February 18 , 2008
The Benefits of Plan-Sponsored Web Communication
By Annie Macios
For The Record
Vol. 20 No. 4 P. 20
A Wisconsin managed care network has used a provider portal and an internal workflow automation platform to lower administrative costs, eliminate paper, and improve provider relationships.
In today’s managed care arena, efficiency is key in enabling providers to act in a timely manner and for members to have suitable access to healthcare. However, manual processes can hinder efficiency to a great degree.
Dean Health Plan (DHP), a Madison, Wis.-based managed care network serving southern Wisconsin, found itself in the difficult position of having more requests for services than days to handle them. Julieanne Pofahl, DHP’s director of utilization management, knew something had to be done to mitigate the inefficient and time-consuming interactions with providers. She turned to Web-based communication as a means of making the dramatic improvements needed to manage care in a way that was beneficial to not only DHP but also to providers and members.
Kevin W. Carley, a partner in the Health & Life Sciences Group at Accenture who works on a national level with many large managed care plans, views Web-based communication as a valuable tool to improve real-time adjudication and information accuracy. “If you look at the market today on the national scene, most plans have Web-based transactions to varying degrees. From a health plan perspective, the Web is a channel for automation, but it is important to have multiple channels. Once you integrate the Web, then additional channels open up to integrate with the provider office for practice management and workflow improvements,” he says.
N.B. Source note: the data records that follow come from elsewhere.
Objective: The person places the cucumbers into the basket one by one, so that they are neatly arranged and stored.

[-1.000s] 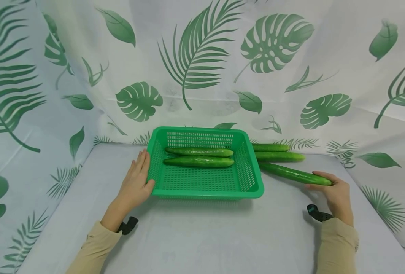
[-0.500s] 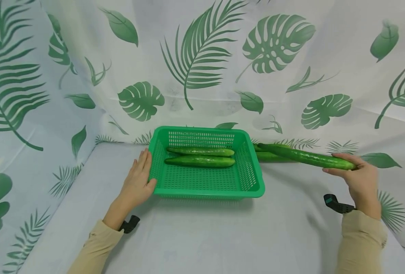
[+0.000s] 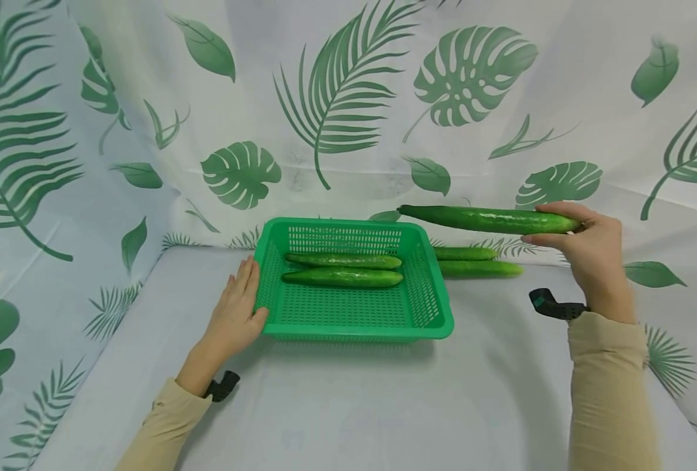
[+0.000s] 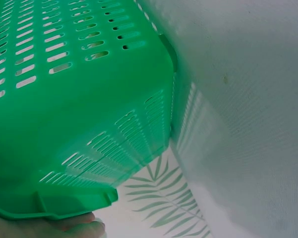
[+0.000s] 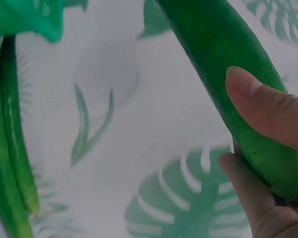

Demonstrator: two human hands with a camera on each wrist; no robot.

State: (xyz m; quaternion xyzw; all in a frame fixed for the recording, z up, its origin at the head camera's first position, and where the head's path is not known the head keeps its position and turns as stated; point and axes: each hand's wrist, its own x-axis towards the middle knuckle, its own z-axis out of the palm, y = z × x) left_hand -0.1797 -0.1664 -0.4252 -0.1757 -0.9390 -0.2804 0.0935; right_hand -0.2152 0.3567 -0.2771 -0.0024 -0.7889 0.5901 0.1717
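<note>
My right hand [image 3: 597, 252] pinches a cucumber [image 3: 489, 219] by its right end and holds it up, level, above the table and right of the basket. In the right wrist view the thumb lies across this cucumber [image 5: 238, 64] with fingers beneath it. The green plastic basket [image 3: 348, 331] stands on the table, two cucumbers [image 3: 342, 277] lying side by side in its far half. Against the basket's left side rests my left hand [image 3: 236, 311], its fingers straight. In the left wrist view, fingertips [image 4: 87, 231] touch the rim of the basket [image 4: 89, 114].
Two more cucumbers [image 3: 480, 269] lie on the table just right of the basket, their left ends hidden behind its wall. A white cloth with green leaf prints [image 3: 348, 163] hangs behind the white table [image 3: 348, 405].
My right hand has raised the cucumber off the table, first to the right and up, then back left, so its tip now hangs near the basket's far right corner. The left hand has stayed put.
</note>
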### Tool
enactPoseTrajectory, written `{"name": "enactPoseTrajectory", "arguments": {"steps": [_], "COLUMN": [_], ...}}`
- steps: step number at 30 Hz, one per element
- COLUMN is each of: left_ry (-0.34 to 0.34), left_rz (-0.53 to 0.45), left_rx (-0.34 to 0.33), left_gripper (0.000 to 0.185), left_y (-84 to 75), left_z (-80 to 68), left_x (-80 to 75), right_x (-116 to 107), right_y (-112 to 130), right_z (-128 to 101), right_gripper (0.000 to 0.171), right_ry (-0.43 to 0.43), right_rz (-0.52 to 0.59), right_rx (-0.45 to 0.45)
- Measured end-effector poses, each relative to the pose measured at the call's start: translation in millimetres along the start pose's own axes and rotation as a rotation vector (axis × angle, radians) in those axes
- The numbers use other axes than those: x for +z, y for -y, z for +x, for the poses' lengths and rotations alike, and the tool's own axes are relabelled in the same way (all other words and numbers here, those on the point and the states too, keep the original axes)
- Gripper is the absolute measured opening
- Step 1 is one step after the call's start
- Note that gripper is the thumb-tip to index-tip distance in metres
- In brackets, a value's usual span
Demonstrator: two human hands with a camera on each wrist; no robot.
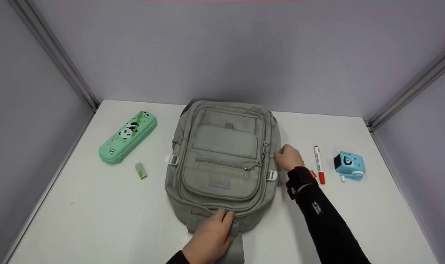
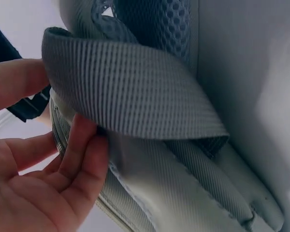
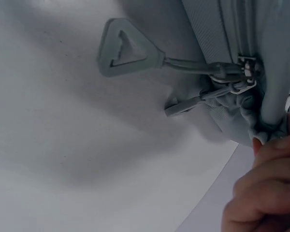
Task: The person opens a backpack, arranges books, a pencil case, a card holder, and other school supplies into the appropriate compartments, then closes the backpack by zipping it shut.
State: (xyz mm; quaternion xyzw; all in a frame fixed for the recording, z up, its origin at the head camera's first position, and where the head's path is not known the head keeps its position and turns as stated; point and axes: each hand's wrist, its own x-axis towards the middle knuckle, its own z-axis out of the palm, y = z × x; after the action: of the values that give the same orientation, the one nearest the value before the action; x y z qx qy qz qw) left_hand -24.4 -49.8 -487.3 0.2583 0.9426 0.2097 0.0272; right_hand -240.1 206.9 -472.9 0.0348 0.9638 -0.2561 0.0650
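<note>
Backpack [image 1: 222, 161] flat mid-bench. Left hand [image 1: 209, 238] curls fingers round its grey strap [image 2: 135, 92] at near edge; right hand [image 1: 288, 157] pinches fabric beside zipper pulls [image 3: 130, 48].

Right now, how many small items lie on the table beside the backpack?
4. Left of the backpack: a green pencil case and an eraser. Right of it: a red marker and a blue panda gadget. The backpack may hide others.
</note>
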Motion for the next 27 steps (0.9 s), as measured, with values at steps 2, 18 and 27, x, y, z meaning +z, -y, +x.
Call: {"name": "enactPoseTrajectory", "arguments": {"steps": [2, 18, 27], "left_ry": [0.001, -0.244, -0.360], "left_rz": [-0.008, 0.004, 0.038], "left_rx": [-0.003, -0.035, -0.092], "left_gripper": [0.051, 0.021, 0.022], "left_y": [2.1, 42.0, 71.6], "left_z": [-0.4, -0.8, 7.5], "left_x": [-0.6, -7.0, -15.5], "right_x": [-1.3, -5.2, 10.6], "right_y": [-3.1, -35.8, -42.9], "right_z": [-0.1, -36.7, -80.2], "right_gripper": [0.023, 0.022, 0.025], "right_ry": [0.008, -0.002, -0.038], "right_rz": [-0.008, 0.083, 0.176], "right_rx": [-0.009, -0.039, -0.016]}}
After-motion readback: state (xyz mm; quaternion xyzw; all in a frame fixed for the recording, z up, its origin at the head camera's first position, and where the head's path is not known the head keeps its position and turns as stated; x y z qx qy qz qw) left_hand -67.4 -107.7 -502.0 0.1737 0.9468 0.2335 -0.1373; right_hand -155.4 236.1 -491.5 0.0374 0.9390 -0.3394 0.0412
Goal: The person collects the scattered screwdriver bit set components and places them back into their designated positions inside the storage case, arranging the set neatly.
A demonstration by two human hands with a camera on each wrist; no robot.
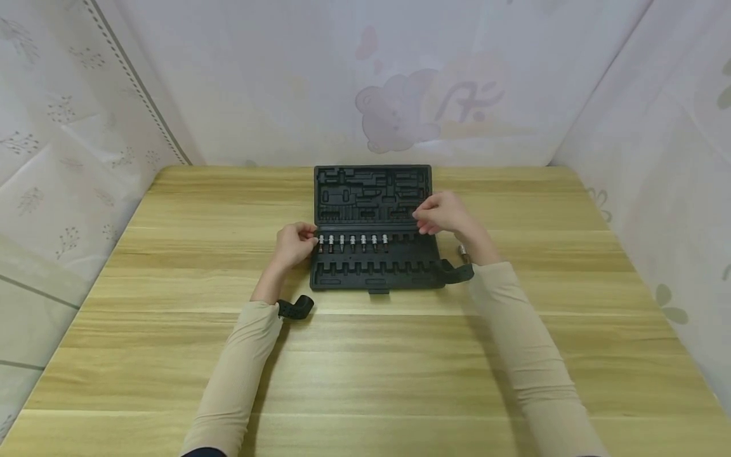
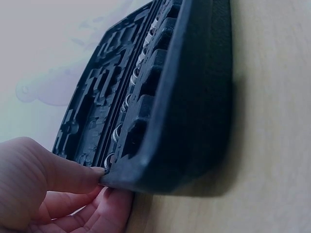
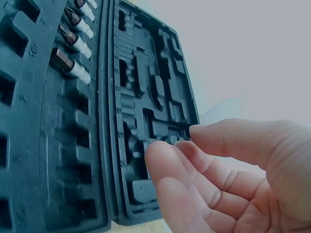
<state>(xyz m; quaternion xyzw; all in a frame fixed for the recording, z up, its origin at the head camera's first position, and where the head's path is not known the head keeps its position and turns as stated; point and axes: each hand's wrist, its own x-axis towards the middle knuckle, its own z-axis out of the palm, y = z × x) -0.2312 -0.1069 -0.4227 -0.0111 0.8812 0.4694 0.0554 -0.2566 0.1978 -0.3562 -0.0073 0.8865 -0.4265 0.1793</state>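
Black plastic bit case (image 1: 372, 254), no writing readable. L hand (image 1: 294, 244) pinches its corner; R hand (image 1: 442, 214) loose, fingers spread, w/ shiny bits (image 1: 352, 241) between hands.

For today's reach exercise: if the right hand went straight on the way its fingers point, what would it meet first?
Probably the open black tool case: the right hand has its fingers aimed at the lid's right edge, though depth is unclear.

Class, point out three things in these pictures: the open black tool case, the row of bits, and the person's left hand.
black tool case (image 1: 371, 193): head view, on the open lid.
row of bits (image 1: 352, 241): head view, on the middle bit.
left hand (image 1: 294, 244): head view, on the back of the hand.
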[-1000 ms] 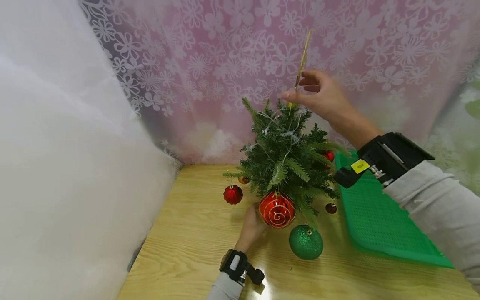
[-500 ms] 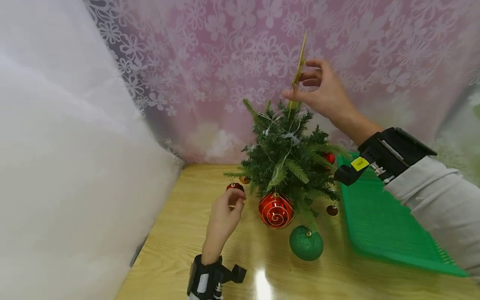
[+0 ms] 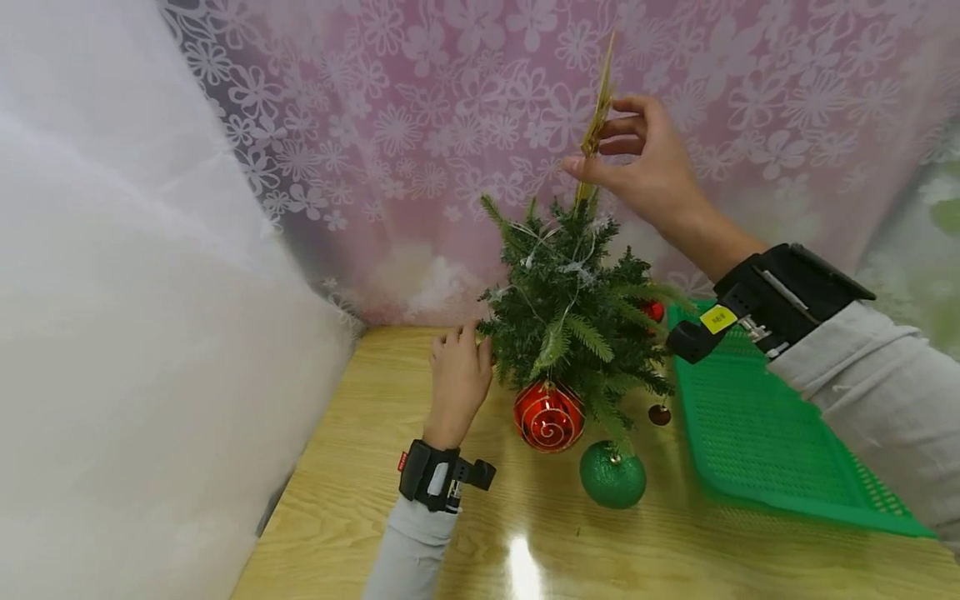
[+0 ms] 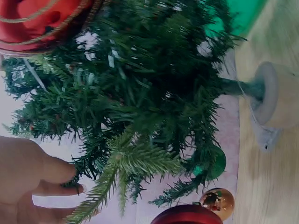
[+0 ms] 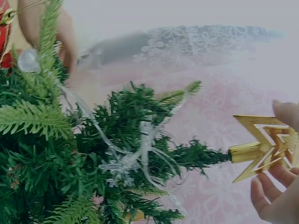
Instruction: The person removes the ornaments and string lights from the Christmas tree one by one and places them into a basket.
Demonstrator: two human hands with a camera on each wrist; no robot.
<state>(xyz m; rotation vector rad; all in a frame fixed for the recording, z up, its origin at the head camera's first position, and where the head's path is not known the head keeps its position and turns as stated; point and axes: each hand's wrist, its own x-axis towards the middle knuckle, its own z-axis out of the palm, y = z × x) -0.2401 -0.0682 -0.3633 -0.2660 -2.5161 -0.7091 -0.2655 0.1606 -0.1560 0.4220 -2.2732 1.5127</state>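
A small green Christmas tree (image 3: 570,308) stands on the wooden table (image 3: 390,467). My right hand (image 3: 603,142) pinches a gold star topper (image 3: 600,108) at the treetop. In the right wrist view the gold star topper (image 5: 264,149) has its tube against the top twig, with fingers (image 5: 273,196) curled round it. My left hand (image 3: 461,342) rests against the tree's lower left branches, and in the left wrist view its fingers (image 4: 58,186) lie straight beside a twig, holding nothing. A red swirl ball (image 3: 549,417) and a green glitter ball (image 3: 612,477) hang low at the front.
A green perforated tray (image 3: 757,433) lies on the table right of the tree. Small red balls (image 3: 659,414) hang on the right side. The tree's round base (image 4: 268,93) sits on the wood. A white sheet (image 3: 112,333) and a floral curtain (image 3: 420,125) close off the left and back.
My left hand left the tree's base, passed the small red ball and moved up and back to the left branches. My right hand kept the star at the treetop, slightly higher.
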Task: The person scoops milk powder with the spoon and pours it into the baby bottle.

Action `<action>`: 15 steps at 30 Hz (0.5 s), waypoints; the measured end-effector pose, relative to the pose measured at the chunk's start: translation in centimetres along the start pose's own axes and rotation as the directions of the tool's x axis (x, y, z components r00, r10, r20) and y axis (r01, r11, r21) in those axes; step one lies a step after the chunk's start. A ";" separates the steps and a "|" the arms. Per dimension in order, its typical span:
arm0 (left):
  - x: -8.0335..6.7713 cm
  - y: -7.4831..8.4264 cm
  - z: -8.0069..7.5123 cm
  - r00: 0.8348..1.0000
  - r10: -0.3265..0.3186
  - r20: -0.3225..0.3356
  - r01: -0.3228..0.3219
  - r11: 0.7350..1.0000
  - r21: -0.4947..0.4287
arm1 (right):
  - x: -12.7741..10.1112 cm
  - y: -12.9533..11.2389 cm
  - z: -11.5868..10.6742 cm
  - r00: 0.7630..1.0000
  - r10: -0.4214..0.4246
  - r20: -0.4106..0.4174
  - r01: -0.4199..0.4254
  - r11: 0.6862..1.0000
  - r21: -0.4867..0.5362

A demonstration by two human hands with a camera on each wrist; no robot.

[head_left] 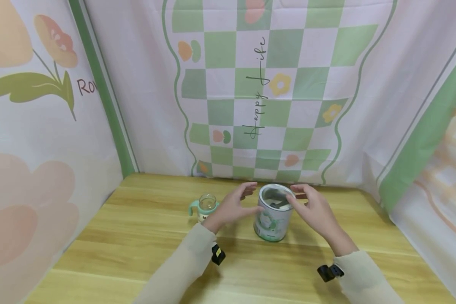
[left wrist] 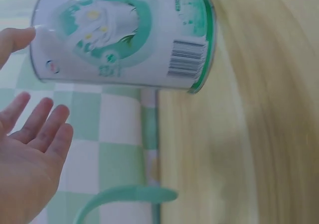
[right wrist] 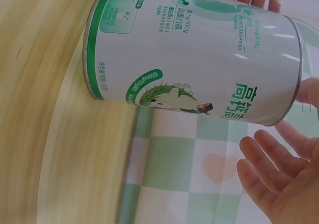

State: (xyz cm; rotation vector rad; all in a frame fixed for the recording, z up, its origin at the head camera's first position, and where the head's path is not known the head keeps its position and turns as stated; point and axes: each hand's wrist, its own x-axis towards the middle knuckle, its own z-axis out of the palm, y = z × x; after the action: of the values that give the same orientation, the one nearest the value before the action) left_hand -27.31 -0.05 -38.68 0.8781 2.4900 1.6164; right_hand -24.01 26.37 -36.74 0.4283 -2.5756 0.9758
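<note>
Backdrop [head_left: 273, 84]: printed cloth hung on three sides of the worktop; green and white checks with small flowers and script lettering in the middle panel; large orange flowers on the left panel.
Worktop [head_left: 144, 253]: pale wood with visible grain; carries the tin and the small bottle.
Tin [head_left: 274, 213]: white and silver canister with green printing and a barcode; stands upright near the middle of the worktop toward the back; its top is open, with something dark lying inside that is too small to tell; it sits between the two hands.
Left hand [head_left: 233, 204]: to the left of the tin; fingers straight and slightly spread, palm turned toward the tin; the thumb tip seems to reach the rim in the head view, though I cannot tell whether it touches; the left wrist view shows the palm apart from the tin's side; it grips nothing.
Right hand [head_left: 313, 211]: to the right of the tin; fingers relaxed and open, the fingertips at or just beside the rim; the right wrist view shows the palm clear of the tin's wall; it grips nothing.
Small bottle [head_left: 205, 207]: clear glass with a teal collar and side handle; upright, just left of the left hand, apart from the tin.
</note>
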 end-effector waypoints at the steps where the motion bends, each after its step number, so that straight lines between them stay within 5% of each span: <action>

Previously, Pofahl says DHP had an all-paper process for authorizing requests, which caused several problems: insufficient staffing to handle paperwork; ineffective case and utilization management; numerous fax and phone call requests; customer service, providers, and members saddled with incomplete information requests; and limited ability to communicate and enforce changes to benefits or processes.
As a result, slow responses to requests led to a seven-day turnaround for requests. “January is our busiest month, where we were processing 8,000 referrals, so we knew we needed a system that would enable us to effectively adjudicate requests in a timely manner,” Pofahl says. “It was hard for our marketing department to say we were efficiently managing the care with seven days as the earliest we could get a request back.”
DHP embarked on a plan that aimed to improve market differentiation by eliminating ineffective internal workflows and cumbersome manual processes and finding a better way to communicate with providers and improve compliance.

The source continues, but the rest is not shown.